▸ **Task goal**
Below are lines of data; count those containing the word "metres" and write nothing but the number.

▸ **Records contained in a dataset**
======

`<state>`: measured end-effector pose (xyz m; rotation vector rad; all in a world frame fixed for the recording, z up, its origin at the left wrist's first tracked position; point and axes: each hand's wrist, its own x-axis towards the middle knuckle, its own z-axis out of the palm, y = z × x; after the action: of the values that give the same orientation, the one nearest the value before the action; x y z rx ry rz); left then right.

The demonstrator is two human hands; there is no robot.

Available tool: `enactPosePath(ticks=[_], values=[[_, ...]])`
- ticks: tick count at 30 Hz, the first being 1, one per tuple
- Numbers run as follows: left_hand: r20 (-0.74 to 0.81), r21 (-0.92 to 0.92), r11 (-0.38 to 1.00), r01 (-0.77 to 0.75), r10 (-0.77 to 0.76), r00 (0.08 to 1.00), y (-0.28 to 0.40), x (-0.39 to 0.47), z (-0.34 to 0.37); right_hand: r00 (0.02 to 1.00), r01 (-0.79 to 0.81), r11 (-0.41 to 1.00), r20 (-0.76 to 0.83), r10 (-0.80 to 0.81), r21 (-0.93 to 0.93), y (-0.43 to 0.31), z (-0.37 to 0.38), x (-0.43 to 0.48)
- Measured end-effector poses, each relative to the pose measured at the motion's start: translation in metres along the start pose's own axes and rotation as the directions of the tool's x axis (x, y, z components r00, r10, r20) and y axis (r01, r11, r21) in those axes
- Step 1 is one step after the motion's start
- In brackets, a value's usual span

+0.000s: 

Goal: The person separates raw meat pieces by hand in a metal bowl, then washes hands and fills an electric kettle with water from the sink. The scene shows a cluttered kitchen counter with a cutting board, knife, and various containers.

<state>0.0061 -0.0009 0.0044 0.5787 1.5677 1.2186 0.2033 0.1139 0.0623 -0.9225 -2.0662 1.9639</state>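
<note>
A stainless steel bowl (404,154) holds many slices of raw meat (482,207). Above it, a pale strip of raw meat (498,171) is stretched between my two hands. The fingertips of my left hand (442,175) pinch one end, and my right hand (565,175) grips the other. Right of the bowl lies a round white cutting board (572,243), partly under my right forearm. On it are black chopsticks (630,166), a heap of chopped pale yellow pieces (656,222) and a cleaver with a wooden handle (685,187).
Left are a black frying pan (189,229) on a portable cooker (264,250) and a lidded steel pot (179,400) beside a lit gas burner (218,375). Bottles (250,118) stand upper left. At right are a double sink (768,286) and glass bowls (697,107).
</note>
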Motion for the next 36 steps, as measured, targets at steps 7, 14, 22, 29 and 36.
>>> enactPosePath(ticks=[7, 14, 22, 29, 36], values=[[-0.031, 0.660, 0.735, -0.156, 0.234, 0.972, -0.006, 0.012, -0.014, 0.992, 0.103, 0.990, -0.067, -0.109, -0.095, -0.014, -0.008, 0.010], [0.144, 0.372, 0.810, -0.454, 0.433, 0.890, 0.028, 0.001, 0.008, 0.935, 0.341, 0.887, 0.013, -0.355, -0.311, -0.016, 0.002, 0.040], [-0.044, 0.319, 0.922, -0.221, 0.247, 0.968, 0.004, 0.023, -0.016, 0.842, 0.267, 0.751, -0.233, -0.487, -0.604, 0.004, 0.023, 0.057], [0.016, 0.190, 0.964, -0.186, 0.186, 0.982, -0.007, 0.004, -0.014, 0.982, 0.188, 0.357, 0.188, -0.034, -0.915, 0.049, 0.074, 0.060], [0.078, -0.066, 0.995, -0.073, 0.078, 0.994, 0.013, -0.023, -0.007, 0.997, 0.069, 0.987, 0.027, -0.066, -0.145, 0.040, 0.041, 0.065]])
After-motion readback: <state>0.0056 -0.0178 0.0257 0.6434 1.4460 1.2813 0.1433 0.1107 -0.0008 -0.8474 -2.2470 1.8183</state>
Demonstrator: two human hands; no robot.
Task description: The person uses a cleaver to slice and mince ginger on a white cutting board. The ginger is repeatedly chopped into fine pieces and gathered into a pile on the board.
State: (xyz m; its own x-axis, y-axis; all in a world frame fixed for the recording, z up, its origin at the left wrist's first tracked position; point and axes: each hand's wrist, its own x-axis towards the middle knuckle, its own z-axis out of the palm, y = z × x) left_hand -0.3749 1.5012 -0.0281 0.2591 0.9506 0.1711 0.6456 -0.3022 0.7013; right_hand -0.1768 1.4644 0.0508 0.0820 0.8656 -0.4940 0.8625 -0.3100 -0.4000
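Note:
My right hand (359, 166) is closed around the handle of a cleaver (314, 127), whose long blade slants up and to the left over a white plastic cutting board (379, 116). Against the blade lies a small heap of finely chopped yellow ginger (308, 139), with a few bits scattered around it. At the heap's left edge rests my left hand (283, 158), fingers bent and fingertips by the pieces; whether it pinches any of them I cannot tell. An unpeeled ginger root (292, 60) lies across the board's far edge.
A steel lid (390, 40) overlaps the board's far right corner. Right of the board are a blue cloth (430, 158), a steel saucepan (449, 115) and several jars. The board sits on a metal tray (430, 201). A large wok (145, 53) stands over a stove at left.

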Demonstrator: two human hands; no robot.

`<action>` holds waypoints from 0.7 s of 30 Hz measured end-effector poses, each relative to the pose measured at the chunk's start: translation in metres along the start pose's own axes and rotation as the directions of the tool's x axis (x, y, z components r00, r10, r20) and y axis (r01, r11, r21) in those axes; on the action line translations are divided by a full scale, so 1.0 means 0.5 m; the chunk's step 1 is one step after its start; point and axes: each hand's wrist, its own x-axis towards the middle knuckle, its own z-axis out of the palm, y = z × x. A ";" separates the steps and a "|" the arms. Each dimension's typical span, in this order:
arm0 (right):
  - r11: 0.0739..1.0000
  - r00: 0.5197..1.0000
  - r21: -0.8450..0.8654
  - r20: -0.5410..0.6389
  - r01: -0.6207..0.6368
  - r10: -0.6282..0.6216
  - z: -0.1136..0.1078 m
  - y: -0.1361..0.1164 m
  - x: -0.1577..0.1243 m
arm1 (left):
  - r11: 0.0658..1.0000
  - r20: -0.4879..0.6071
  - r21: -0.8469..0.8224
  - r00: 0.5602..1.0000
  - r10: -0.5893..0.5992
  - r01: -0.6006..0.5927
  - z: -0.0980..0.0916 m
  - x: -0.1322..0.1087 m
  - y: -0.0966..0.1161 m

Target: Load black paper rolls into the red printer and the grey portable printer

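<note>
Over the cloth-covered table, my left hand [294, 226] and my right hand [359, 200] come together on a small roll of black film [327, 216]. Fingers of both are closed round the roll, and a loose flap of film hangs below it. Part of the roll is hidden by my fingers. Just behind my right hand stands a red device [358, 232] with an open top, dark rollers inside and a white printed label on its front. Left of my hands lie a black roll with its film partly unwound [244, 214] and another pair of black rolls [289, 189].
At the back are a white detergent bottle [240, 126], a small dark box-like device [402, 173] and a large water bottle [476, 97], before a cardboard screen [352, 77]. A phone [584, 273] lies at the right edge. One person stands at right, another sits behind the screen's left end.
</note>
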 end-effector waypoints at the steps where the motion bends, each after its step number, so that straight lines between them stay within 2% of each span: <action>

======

▸ **Answer space**
2